++++ DATASET EXTRACT ++++

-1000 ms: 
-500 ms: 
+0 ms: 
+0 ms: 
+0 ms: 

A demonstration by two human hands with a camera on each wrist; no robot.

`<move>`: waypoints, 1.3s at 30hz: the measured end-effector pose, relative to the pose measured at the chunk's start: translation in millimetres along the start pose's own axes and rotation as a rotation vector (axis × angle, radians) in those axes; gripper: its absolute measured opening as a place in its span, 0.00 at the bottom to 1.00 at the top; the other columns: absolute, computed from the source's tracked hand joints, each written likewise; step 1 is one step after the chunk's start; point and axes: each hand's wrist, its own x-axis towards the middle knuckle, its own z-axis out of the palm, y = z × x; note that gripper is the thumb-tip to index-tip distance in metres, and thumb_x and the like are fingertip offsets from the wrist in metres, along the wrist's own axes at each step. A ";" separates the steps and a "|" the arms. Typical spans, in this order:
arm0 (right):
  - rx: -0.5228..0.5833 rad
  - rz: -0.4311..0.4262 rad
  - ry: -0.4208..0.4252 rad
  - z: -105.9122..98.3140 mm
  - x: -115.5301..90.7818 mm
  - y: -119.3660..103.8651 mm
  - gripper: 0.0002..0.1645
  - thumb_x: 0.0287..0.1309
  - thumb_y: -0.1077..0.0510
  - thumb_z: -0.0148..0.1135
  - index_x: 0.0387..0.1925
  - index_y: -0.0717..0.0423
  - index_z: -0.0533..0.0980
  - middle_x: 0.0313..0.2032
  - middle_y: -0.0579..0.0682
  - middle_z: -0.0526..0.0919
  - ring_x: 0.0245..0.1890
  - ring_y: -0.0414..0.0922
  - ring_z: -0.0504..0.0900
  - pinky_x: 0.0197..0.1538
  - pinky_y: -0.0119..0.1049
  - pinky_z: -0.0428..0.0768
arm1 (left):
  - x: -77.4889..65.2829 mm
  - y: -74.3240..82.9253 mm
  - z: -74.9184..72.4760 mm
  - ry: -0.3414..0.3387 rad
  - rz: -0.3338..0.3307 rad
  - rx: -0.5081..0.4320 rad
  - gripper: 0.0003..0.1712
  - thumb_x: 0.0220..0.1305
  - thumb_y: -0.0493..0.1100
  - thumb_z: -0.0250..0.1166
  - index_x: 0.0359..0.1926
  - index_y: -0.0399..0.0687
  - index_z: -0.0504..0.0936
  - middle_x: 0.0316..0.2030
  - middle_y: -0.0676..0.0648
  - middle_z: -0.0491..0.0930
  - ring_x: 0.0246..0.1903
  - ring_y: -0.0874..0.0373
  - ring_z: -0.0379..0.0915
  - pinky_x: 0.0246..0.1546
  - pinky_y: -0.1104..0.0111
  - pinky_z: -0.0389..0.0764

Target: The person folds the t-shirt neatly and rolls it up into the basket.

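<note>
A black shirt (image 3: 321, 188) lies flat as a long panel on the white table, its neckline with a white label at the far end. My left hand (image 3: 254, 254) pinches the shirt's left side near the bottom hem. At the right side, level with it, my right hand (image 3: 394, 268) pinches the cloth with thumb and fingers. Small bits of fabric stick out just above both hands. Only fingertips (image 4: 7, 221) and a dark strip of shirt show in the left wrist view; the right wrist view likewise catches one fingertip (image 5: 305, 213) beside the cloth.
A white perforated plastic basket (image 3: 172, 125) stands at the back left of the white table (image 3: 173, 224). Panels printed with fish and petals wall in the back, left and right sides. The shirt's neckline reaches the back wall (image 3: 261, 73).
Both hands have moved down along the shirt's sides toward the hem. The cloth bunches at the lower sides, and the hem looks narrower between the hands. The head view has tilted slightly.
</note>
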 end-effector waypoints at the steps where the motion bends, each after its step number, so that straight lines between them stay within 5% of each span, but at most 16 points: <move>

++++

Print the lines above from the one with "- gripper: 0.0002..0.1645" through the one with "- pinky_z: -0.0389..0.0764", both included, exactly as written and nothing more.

  - gripper: 0.0002..0.1645
  - thumb_x: 0.0287..0.1309
  - thumb_y: -0.1077..0.0510
  - thumb_z: -0.0148..0.1135
  - index_x: 0.0387..0.1925
  - index_y: -0.0717..0.0423
  - index_z: -0.0533..0.0980
  - middle_x: 0.0313..0.2032
  - middle_y: -0.0579..0.0682
  - middle_z: -0.0526..0.0919
  - ring_x: 0.0245..0.1890
  - ring_y: -0.0414..0.0922
  - ring_z: -0.0504..0.0900
  - pinky_x: 0.0197..0.1538
  - pinky_y: -0.0119..0.1049
  - pinky_z: -0.0428..0.0768
arm1 (left):
  - x: -77.4889..65.2829 mm
  - y: -74.3240..82.9253 mm
  - z: -74.9184..72.4760 mm
  - ry: -0.3414..0.3387 rad
  - rz: -0.3338..0.3307 rad
  - rx: -0.5081..0.4320 rad
  - gripper: 0.0003..0.1712
  - thumb_x: 0.0220..0.1305
  - thumb_y: -0.0493..0.1100
  - thumb_z: -0.0250..0.1166
  - index_x: 0.0359..0.1926
  - index_y: -0.0399..0.0687
  - index_z: -0.0504..0.0936
  - middle_x: 0.0316..0.2030
  - middle_y: -0.0676..0.0648
  - middle_z: -0.0491..0.0930
  - ring_x: 0.0246..0.1903
  - ring_y: -0.0874..0.0373
  - ring_z: -0.0379..0.0915
  - pinky_x: 0.0246..0.1546
  - pinky_y: -0.1104..0.0111
  - pinky_z: -0.0389..0.0764

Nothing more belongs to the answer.